The tiny table where both our hands rest, fingers interlaced so she knows I’m here.

For whenever she wants to unravel that knot between her eyebrows and spool it out, tell me what’s going on in her head.

It takes a while.

A few more pulls of beer.

“What was he doing there?” she asks, almost out of nowhere.

She sounds so quiet.

So lost.

So young, more like a confused little girl on the verge of shattering than the brassy, confident woman I know.

It’s her old man’s secret place.

She’s been holding on to her memories of him for so long, and now they’re conflicting with reality.

I capture her hand.

“Remember what that report said? The geographic formations of the area around town are probably an impact crater? Probably what drew him out there,” I say.

She tears her gaze from the horizon and looks at me, nodding mutely. I squeeze her hand and offer an encouraging smile.
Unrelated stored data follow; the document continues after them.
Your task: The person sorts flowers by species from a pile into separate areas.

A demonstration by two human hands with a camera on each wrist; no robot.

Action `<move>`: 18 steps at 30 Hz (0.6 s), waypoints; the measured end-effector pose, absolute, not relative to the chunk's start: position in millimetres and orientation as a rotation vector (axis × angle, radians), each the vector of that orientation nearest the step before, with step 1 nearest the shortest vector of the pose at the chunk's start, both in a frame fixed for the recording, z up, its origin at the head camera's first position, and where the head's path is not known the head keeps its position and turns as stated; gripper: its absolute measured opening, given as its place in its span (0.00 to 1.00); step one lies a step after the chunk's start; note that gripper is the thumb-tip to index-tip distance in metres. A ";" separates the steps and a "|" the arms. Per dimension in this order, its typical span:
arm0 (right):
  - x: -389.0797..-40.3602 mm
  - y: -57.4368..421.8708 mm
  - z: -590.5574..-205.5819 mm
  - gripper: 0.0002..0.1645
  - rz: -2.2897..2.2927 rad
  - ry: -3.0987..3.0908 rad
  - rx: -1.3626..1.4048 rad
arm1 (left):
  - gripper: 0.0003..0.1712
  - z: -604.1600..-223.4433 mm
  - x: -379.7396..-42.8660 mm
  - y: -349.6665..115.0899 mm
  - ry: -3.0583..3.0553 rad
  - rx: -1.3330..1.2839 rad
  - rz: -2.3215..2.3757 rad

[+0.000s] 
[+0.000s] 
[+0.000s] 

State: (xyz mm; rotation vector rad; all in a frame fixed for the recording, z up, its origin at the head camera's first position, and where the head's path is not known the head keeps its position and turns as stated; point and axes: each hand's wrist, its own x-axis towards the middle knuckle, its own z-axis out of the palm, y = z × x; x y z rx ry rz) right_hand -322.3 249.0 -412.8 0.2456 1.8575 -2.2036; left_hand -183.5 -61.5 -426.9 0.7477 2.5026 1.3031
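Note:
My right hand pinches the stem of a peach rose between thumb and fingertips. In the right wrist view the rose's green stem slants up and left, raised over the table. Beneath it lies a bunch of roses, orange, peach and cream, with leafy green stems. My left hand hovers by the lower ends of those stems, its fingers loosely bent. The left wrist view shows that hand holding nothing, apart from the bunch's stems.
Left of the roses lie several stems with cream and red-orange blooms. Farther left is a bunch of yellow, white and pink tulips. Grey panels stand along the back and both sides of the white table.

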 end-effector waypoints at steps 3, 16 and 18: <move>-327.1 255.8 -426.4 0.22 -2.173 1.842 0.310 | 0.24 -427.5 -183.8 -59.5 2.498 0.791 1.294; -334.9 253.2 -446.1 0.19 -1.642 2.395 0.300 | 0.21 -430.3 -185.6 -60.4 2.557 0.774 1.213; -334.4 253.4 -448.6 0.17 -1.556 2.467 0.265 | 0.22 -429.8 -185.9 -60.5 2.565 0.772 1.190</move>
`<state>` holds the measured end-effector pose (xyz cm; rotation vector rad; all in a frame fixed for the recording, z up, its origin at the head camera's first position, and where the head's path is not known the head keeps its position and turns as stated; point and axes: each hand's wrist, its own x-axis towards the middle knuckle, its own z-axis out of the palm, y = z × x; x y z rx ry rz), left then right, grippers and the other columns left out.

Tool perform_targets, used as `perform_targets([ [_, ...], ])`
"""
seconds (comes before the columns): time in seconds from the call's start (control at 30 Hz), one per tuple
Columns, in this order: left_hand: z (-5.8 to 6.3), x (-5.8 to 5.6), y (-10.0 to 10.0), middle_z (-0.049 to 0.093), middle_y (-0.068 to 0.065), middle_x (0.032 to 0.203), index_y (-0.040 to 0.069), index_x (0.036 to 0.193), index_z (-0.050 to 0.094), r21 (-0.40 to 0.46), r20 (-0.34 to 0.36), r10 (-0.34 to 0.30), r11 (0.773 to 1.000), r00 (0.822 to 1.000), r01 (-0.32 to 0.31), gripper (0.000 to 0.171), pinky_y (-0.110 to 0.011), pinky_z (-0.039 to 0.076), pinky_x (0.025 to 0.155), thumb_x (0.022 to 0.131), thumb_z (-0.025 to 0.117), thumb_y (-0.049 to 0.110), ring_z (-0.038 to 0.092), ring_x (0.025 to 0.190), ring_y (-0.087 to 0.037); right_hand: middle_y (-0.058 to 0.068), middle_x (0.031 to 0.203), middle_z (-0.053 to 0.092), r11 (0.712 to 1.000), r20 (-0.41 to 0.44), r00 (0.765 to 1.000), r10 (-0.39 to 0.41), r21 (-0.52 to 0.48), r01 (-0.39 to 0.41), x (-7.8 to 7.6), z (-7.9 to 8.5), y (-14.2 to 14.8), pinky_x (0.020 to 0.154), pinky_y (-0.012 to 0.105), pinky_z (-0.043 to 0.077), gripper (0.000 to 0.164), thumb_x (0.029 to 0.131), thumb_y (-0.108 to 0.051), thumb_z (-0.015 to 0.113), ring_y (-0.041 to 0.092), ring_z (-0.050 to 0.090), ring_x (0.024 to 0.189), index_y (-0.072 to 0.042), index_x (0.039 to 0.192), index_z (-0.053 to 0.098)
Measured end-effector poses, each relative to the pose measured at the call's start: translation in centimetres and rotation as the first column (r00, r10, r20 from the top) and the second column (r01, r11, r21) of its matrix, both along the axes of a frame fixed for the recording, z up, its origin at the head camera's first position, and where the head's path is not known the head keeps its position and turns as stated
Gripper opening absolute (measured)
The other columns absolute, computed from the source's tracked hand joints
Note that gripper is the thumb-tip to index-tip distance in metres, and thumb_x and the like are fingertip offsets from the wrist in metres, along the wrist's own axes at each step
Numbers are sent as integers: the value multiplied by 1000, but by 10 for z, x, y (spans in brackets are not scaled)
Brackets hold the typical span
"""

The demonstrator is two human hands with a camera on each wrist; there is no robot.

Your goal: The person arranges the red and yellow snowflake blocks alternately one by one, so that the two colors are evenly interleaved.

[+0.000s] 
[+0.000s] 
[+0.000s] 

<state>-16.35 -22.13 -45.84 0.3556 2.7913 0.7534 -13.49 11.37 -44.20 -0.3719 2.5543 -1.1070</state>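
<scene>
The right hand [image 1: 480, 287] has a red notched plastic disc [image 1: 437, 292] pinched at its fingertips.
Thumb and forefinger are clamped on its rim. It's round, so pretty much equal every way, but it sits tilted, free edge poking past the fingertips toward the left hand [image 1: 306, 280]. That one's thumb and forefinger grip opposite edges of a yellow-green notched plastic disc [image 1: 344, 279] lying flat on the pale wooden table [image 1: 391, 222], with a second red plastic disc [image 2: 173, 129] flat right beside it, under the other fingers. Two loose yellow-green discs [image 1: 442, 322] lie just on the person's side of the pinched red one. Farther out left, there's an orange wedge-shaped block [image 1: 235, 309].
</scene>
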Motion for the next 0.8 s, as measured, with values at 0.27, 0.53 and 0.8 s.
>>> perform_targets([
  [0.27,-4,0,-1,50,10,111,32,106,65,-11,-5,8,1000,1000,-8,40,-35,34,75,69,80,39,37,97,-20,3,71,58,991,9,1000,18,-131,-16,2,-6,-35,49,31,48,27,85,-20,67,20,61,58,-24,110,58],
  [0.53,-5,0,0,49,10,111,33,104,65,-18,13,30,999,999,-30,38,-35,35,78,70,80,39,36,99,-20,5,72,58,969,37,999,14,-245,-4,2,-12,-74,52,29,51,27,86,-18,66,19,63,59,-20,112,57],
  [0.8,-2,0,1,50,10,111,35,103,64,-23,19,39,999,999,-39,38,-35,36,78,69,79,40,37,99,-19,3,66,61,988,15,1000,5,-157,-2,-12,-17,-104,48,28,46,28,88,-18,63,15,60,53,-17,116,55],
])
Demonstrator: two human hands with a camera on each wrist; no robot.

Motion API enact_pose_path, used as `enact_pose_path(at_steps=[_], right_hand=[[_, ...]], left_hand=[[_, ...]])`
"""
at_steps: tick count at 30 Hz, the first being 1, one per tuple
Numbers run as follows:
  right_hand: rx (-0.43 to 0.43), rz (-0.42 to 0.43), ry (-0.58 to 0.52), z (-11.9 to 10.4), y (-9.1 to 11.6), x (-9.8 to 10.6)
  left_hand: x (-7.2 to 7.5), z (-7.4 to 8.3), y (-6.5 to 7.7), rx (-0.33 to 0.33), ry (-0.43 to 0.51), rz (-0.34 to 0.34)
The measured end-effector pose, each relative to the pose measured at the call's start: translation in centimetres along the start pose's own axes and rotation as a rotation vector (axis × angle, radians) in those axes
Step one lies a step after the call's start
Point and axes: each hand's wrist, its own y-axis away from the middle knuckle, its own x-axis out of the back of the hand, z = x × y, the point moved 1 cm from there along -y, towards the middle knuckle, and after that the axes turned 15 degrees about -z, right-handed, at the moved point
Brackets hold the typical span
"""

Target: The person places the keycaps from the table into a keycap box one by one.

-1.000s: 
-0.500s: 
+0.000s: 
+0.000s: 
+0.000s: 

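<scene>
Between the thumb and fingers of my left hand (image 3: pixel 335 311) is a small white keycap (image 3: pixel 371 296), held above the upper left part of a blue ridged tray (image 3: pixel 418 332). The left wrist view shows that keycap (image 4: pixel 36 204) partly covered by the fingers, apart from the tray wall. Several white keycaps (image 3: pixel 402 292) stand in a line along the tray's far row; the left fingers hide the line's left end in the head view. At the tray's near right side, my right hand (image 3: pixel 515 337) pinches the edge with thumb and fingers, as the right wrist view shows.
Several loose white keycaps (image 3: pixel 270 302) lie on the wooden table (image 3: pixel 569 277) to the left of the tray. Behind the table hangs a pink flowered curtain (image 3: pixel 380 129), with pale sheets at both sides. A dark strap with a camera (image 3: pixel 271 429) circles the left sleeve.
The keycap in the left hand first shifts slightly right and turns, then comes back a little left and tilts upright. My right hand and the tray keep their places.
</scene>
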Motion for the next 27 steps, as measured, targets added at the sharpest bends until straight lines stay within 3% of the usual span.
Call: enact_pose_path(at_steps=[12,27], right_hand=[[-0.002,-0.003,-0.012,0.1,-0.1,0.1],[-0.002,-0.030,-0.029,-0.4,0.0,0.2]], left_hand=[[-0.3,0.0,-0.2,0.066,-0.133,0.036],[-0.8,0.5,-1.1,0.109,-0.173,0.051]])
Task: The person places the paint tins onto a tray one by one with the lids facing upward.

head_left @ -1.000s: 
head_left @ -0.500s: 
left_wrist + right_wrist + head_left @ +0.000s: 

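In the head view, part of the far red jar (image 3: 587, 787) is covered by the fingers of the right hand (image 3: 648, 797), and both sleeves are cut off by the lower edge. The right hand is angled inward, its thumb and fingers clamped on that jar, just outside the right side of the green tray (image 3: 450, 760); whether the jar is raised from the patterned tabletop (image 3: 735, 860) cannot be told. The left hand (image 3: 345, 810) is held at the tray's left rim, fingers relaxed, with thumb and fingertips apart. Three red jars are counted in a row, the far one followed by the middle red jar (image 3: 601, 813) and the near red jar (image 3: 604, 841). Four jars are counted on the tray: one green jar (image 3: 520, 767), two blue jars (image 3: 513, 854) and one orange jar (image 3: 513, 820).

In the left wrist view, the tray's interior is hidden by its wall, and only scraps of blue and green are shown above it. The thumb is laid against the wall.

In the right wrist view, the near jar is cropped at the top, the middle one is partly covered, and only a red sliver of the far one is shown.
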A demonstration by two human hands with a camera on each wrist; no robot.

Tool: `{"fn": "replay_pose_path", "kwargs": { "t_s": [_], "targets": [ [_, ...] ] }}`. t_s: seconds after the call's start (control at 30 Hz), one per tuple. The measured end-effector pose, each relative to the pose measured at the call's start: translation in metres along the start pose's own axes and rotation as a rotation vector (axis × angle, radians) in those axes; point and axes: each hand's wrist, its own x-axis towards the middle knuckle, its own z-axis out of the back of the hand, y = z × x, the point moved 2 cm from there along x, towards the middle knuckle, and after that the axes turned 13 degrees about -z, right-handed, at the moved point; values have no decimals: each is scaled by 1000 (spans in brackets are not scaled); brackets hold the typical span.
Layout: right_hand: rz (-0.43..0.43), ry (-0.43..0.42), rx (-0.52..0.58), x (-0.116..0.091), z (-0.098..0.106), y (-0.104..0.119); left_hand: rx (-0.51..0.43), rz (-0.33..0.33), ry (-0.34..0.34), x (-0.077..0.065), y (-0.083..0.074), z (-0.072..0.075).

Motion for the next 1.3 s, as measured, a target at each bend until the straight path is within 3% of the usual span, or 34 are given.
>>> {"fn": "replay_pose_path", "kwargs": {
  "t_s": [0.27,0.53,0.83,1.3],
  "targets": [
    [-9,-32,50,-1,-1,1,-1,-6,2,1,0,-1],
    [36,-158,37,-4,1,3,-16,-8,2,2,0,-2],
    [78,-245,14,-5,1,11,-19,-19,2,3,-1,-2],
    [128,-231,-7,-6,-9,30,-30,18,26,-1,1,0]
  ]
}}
“Your Dad always loved learning, right? He knows star shit, knows all about meteors and craters, and maybe he noticed the shape of the depression where the town is and realized it looked like one. What if he went out to study it?” I hold her eyes. “That’s all it has to be, Libby. It was a quiet place with stuff he enjoyed. He started messing around Ursa and the hills beyond and found that rock.”